**DESCRIPTION OF THE TASK:**
Omitting the pictures, output all of the records precisely as written.

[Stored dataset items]
######

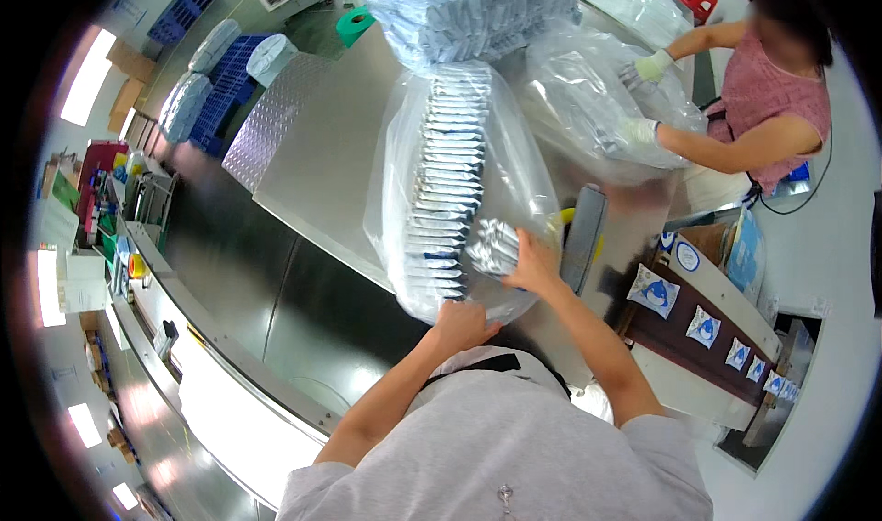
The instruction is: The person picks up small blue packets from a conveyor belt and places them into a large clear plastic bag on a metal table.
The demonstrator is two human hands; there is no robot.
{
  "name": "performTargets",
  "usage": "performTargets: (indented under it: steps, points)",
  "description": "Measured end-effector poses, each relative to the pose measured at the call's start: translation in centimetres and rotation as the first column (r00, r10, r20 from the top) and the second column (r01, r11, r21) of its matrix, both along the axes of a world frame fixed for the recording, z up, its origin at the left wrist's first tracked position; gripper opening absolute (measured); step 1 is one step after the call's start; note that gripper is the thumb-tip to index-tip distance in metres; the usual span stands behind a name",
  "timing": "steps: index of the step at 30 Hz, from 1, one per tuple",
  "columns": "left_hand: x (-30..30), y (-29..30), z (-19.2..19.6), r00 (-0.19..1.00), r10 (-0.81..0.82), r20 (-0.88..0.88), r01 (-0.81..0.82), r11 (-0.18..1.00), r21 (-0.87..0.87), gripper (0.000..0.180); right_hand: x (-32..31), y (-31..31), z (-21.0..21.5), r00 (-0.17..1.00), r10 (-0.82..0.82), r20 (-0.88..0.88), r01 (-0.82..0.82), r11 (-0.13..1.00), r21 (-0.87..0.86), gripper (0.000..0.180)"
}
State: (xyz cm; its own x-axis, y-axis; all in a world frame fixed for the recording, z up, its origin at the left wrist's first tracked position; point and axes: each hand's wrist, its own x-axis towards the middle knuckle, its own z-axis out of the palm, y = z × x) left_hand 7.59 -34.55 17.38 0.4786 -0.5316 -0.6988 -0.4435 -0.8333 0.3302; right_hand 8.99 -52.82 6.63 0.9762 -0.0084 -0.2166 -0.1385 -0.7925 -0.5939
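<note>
A large clear plastic bag (522,167) lies on the metal table before me. Inside it, a long row of silver packets (450,176) stands tightly side by side, running away from me. My left hand (462,326) is closed at the bag's near end, its fingers gripping the plastic edge. Just right of the row, my right hand (535,266) holds a small bunch of silver packets (494,248), slightly blurred. The bag's plastic partly surrounds this bunch.
Past the bag rises a big stack of wrapped packets (473,16). To the right a gloved co-worker (767,107) handles another clear bag (597,89). A grey bar-shaped tool (582,238) lies beside my right hand. Pillow-shaped packets (654,291) ride a brown conveyor (684,323) at right.
</note>
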Motion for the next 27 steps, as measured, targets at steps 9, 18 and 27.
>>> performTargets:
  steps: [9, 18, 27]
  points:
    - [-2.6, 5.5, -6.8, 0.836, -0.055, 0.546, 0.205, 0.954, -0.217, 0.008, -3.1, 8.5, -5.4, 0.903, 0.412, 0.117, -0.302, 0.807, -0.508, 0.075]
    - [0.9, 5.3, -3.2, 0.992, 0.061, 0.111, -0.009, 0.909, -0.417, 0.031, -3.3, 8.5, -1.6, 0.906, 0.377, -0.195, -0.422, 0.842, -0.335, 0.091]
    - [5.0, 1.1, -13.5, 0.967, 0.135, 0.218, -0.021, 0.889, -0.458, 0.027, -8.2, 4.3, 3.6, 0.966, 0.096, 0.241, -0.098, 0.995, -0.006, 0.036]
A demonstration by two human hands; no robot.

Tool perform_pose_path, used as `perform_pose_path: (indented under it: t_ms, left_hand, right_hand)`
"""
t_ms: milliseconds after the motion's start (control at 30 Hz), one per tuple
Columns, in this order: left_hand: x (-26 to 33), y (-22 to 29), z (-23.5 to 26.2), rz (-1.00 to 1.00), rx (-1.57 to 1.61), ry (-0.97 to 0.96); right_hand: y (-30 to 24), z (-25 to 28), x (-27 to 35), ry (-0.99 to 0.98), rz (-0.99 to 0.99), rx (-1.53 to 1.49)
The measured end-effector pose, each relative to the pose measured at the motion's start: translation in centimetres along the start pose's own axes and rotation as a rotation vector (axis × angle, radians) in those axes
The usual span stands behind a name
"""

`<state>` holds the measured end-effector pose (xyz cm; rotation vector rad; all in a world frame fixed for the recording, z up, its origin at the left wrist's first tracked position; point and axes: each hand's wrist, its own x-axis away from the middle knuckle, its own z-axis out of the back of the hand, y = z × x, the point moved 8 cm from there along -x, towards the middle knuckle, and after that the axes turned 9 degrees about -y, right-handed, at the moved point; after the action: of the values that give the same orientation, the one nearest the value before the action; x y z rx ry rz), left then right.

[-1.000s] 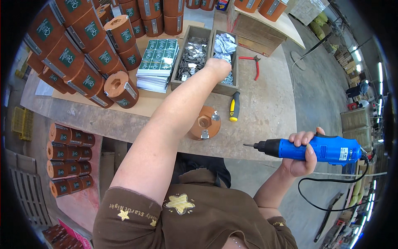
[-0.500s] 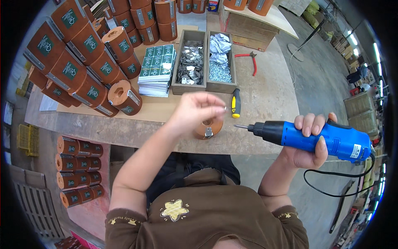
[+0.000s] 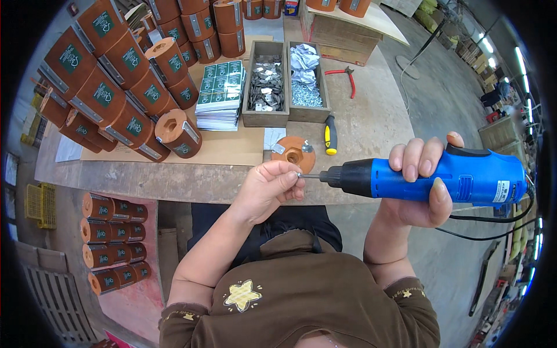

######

**FINISHED TASK:**
The instruction is: The person picks up small blue packets from a conveyor belt and places them into a large clear plastic bag on a metal table.
The demonstrator is two human hands; there is no robot.
{
  "name": "performTargets",
  "usage": "performTargets: (indented under it: steps, points)",
  "description": "Measured end-effector poses, each relative to the pose measured at the call's start: translation in centimetres and rotation as the first column (r00, r10, r20 from the top) and the second column (r01, r11, r21) of its matrix, both along the axes of a world frame fixed for the recording, z up, its origin at the left wrist's first tracked position; gripper opening absolute (measured); step 1 is one step after the call's start; note that gripper is the thumb-tip to index-tip distance in metres; the usual span stands behind a name",
  "timing": "steps: index of the step at 30 Hz, from 1, one per tuple",
  "columns": "left_hand: x (-30..30), y (-29..30), z (-19.2..19.6), r00 (-0.19..1.00), r10 (-0.81..0.82), r20 (-0.88..0.88), r01 (-0.81..0.82), r11 (-0.18..1.00), r21 (-0.87..0.87), gripper (0.000..0.180); right_hand: x (-32..31), y (-31..31), z (-21.0..21.5), r00 (-0.17..1.00), r10 (-0.82..0.82), r20 (-0.88..0.88), r01 (-0.82..0.82), r11 (-0.13..1.00), r21 (-0.87..0.86), gripper (0.000..0.180)"
}
State: (xyz cm; its own x-axis, y-axis; all in a world frame fixed for the recording, z up, its origin at the left wrist's first tracked position; point and axes: each hand's wrist, its own x-axis towards the middle knuckle, its own z-axis out of the palm, y = z × x) left_hand 7.59 -34.55 17.38 0.4786 -0.5316 -0.6988 -0.4435 -0.8333 0.3302; right_hand 8.99 -52.82 6.63 0.9762 -0.0084 -0.2166 -0.1385 -0.7925 -0.5939
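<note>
A large clear plastic bag (522,167) lies on the metal table before me. Inside it, a long row of silver packets (450,176) stands tightly side by side, running away from me. My left hand (462,326) is closed at the bag's near end, its fingers gripping the plastic edge. Just right of the row, my right hand (535,266) holds a small bunch of silver packets (494,248), slightly blurred. The bag's plastic partly surrounds this bunch.
Past the bag rises a big stack of wrapped packets (473,16). To the right a gloved co-worker (767,107) handles another clear bag (597,89). A grey bar-shaped tool (582,238) lies beside my right hand. Pillow-shaped packets (654,291) ride a brown conveyor (684,323) at right.
</note>
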Motion for the next 27 steps, as measured, targets at steps 9, 18 and 27.
>>> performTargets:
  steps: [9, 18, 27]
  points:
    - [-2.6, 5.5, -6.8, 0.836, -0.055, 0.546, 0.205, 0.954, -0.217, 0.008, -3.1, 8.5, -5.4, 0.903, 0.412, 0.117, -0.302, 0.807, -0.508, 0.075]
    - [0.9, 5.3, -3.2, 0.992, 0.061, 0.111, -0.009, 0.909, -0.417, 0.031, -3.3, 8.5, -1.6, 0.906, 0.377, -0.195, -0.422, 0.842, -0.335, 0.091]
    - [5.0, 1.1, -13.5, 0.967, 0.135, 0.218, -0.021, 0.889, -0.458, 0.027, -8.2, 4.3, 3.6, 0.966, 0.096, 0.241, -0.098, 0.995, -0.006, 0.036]
A demonstration by two human hands; no robot.

Tool perform_pose_path, used as `perform_pose_path: (indented under it: t_ms, left_hand, right_hand)`
"""
t_ms: milliseconds after the motion's start (control at 30 Hz), one per tuple
Columns, in this order: left_hand: x (-26 to 33), y (-22 to 29), z (-23.5 to 26.2), rz (-1.00 to 1.00), rx (-1.57 to 1.61), ry (-0.97 to 0.96); right_hand: y (-30 to 24), z (-25 to 28), x (-27 to 35), ry (-0.99 to 0.98), rz (-0.99 to 0.99), rx (-1.53 to 1.49)
The measured end-effector pose, each relative to the pose measured at the motion's start: translation in centimetres along the start pose's own axes and rotation as a rotation vector (axis × angle, radians) in those axes
The usual span stands behind a name
"""

`<state>` holds the measured end-effector pose (xyz cm; rotation vector rad; all in a world frame fixed for the recording, z up, its origin at the left wrist's first tracked position; point and axes: each hand's wrist, its own x-axis away from the middle knuckle, its own z-axis out of the back of the hand, y = z × x, the point moved 8 cm from there along -x, towards the middle knuckle, and after that the axes turned 9 degrees about -y, right-handed, at the moved point; after the action: of the values that give the same orientation, the one nearest the value before the action; x y z rx ry rz), left then right.

[-1.000s] 
[-0.500s] 
[+0.000s] 

No other output belongs with this exercise.